Mr. Redwood: Surely the veto is what guarantees that we will have a Europe of nations. The introduction of QMV in more areas implies continuous revolution with the passion to legislate more, grab more power and take more control. That is why we do not like it.

Ms Stuart: I shall return to that matter.

The constitution is a challenge for all political parties and for the United Kingdom. It is a challenge for the Conservatives, who really must move away from the Thatcherite "Nothing good has ever come from this" and from thinking that if something has the word "Europe" in it, it must be bad. That is not true. It is also a challenge for the Labour party, because we have become accustomed to beating the Conservatives over the head with Europe.
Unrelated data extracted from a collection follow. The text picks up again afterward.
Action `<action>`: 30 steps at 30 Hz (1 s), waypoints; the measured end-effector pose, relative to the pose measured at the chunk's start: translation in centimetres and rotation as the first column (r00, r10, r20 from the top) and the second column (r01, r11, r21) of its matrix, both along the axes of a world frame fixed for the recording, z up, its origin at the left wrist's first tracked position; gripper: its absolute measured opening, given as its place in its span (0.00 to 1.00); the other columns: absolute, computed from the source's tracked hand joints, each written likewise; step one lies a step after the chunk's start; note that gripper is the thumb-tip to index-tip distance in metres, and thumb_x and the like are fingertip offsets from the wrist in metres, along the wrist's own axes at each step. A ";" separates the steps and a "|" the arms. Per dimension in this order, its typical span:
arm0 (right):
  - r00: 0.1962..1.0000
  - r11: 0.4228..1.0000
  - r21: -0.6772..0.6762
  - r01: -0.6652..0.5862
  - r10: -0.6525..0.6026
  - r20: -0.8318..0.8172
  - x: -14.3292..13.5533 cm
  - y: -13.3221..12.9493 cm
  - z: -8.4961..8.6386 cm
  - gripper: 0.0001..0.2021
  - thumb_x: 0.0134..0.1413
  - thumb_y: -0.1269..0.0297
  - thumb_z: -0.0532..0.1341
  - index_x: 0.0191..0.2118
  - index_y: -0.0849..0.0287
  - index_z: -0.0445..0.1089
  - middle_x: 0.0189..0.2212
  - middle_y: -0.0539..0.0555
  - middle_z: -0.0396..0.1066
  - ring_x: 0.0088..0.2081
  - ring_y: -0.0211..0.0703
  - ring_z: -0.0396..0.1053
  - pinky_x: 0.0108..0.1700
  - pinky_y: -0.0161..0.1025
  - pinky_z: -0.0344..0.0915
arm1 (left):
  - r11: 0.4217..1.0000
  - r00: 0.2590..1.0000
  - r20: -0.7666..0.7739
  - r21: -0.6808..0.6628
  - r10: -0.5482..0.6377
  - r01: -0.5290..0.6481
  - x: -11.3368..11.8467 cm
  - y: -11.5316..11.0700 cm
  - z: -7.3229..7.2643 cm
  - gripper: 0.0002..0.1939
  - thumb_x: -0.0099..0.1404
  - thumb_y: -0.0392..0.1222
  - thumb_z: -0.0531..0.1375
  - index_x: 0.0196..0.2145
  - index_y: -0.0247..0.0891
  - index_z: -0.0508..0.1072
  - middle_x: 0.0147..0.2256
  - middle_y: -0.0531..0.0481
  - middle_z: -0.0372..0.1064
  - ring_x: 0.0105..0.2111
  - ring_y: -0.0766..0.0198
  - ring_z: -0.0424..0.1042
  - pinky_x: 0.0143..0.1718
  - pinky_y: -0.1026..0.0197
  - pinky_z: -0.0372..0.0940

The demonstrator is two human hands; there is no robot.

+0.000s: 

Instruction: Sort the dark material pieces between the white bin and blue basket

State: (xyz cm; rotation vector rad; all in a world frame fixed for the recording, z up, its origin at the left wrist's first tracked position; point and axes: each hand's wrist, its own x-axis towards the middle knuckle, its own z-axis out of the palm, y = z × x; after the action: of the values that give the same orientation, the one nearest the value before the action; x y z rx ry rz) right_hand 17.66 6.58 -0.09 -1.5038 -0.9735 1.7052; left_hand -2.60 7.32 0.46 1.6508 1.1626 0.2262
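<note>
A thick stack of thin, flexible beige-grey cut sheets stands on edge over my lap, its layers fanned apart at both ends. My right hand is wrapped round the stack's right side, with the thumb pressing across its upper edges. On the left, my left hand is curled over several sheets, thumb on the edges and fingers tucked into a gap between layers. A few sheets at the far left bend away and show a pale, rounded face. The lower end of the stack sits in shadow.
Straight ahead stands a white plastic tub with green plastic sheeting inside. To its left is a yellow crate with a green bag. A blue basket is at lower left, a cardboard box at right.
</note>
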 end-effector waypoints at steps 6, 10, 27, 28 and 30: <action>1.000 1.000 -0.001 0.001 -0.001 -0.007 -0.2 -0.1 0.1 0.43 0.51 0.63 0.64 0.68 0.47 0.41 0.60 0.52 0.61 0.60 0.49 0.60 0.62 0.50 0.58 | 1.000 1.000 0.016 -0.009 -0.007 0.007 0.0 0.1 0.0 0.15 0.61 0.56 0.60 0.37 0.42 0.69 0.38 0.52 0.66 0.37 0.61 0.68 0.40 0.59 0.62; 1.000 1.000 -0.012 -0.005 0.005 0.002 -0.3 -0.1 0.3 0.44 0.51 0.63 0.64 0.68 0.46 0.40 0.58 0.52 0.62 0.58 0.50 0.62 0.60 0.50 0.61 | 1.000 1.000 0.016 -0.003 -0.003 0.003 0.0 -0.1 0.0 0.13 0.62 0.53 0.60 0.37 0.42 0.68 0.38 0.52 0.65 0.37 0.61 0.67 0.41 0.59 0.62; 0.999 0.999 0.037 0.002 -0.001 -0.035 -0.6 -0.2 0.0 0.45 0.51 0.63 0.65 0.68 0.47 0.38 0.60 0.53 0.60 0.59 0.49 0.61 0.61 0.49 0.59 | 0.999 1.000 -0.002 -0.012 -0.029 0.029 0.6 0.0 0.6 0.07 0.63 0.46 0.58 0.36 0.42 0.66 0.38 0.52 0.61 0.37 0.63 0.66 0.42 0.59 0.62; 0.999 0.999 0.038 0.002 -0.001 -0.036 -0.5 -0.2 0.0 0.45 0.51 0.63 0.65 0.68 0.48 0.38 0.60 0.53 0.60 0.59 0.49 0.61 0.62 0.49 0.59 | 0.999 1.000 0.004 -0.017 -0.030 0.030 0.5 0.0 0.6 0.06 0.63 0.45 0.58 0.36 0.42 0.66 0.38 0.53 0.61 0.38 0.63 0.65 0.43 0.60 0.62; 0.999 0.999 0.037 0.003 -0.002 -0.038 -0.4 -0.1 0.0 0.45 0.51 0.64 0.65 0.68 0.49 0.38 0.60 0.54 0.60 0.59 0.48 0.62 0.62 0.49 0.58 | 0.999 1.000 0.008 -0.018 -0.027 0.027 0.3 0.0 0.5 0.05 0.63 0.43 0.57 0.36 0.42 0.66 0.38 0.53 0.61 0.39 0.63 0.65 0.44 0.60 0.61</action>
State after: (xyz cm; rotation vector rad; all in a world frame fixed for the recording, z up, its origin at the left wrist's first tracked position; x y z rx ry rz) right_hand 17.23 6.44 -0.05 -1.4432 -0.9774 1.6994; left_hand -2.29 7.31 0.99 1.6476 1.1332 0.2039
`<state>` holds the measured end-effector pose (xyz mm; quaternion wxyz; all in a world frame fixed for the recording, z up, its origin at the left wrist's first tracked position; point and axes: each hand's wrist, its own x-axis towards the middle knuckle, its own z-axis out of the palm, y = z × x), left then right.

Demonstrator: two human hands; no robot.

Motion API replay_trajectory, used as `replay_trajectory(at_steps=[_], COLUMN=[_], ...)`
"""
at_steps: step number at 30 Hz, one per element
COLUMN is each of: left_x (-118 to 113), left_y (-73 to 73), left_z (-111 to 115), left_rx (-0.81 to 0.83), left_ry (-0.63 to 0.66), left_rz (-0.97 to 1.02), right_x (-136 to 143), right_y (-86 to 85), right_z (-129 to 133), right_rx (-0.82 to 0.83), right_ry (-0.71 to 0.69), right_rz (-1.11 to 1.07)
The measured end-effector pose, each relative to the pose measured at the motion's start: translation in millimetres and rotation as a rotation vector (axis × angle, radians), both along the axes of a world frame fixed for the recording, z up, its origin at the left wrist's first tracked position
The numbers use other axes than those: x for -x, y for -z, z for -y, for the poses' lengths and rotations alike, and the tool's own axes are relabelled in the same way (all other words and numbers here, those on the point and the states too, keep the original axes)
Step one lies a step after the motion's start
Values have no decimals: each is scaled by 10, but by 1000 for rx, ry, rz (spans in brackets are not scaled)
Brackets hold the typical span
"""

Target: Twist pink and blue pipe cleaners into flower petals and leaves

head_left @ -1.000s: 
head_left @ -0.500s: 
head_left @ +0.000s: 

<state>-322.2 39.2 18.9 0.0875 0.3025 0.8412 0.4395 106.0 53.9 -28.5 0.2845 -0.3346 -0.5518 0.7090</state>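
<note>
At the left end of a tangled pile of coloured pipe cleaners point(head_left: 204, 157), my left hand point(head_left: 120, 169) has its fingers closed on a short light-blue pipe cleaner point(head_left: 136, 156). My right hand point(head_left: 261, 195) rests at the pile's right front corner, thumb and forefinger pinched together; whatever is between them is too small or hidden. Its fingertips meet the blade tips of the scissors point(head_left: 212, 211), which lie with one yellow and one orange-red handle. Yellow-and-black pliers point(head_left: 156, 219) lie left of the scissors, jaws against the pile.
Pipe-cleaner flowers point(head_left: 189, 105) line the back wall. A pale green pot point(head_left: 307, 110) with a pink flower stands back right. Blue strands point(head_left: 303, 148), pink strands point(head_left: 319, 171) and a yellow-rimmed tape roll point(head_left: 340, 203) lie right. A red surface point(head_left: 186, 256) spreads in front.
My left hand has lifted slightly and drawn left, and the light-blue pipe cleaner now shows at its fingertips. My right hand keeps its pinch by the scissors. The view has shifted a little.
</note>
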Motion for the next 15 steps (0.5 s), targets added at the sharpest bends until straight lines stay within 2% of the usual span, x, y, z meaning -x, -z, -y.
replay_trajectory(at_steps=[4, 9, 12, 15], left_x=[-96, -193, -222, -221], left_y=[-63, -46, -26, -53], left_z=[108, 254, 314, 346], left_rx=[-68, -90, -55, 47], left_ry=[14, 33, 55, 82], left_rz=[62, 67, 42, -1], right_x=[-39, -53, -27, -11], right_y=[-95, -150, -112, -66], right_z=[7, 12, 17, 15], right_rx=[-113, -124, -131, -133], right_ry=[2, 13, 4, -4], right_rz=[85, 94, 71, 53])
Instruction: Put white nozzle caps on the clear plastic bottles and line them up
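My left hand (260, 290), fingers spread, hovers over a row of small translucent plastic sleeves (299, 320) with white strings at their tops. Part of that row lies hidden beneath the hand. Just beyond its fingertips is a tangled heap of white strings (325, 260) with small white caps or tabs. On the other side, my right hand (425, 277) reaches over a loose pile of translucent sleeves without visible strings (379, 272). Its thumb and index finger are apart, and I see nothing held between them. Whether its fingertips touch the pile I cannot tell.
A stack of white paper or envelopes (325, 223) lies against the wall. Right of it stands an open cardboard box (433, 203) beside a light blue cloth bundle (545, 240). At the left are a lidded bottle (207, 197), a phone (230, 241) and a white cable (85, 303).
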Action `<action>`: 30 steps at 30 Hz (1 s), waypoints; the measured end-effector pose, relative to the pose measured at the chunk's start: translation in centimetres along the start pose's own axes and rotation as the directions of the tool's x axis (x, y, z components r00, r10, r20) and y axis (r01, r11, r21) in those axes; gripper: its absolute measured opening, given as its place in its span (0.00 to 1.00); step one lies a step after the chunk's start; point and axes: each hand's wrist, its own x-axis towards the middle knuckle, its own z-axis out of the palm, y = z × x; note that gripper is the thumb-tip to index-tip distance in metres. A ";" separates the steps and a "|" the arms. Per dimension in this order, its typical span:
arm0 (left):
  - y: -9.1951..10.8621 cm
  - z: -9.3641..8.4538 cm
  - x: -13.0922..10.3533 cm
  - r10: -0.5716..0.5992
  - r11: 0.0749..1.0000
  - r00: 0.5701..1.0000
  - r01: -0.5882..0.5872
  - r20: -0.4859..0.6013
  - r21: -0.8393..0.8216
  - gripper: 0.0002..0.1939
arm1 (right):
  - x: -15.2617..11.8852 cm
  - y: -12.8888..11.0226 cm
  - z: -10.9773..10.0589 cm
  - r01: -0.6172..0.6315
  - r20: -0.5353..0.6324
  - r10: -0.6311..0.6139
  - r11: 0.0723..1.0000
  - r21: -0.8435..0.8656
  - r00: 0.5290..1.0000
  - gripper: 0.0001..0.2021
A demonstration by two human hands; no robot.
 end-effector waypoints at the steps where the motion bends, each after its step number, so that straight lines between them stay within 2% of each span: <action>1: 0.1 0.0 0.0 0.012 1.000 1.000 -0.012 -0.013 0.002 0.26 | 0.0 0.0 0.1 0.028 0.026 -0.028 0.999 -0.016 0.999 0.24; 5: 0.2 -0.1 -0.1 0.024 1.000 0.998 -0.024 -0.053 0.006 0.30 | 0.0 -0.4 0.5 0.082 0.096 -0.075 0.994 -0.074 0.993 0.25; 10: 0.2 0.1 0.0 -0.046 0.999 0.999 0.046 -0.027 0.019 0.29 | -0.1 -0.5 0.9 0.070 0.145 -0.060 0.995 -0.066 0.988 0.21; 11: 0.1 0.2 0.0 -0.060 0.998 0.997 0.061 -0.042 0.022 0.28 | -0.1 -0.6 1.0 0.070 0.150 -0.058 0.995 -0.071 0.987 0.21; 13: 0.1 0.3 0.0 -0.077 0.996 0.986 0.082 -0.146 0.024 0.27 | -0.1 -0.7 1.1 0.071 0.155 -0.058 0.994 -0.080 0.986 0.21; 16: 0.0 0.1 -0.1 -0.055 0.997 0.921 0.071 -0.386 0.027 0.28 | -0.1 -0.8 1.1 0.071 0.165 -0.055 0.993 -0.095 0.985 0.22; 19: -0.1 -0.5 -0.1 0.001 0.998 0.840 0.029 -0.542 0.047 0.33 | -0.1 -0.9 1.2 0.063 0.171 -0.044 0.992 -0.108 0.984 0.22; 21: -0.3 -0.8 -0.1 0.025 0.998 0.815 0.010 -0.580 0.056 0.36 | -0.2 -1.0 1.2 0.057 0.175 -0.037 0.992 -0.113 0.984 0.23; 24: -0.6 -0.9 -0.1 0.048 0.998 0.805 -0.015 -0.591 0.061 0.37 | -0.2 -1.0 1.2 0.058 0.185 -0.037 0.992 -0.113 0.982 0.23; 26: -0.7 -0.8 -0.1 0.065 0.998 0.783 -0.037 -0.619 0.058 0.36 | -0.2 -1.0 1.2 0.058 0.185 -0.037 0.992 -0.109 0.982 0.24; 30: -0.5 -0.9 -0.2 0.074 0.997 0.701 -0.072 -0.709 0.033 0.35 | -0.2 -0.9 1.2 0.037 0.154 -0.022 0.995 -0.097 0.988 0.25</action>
We have gone to the other extreme and said that it is all good, instead of being a constructive critical friend who says that the overall project has benefited us and the whole of Europe, but that if we want that process to continue in the wake of enlargement, drastic reforms are needed in the way the Union works.

From my experience in the Convention, the constitution is also a huge challenge for the Liberals. Andrew Duff said that the Liberal caucus collectively signed up to every word in the constitution and hoped that he would one day be able to return proudly to a United Kingdom where his fellow countrymen and women had shed their outdated nationalism and become true Europeans. Just because one thinks that one's party will never be in government, one should not want an ever-bigger kitchen in which to stir the broth—but I leave that to the Liberals.

This matter is also a challenge for the United Kingdom. What I have found extraordinary about the past few months is that in the international sphere we see ourselves as a strong and significant country that has huge influence and, some would say, that still punches above its weight. However, when it comes to Europe, we behave like a small country. We have become extremely defensive, rather than acting as France and Germany do and simply being assertive—going in early in a combative way.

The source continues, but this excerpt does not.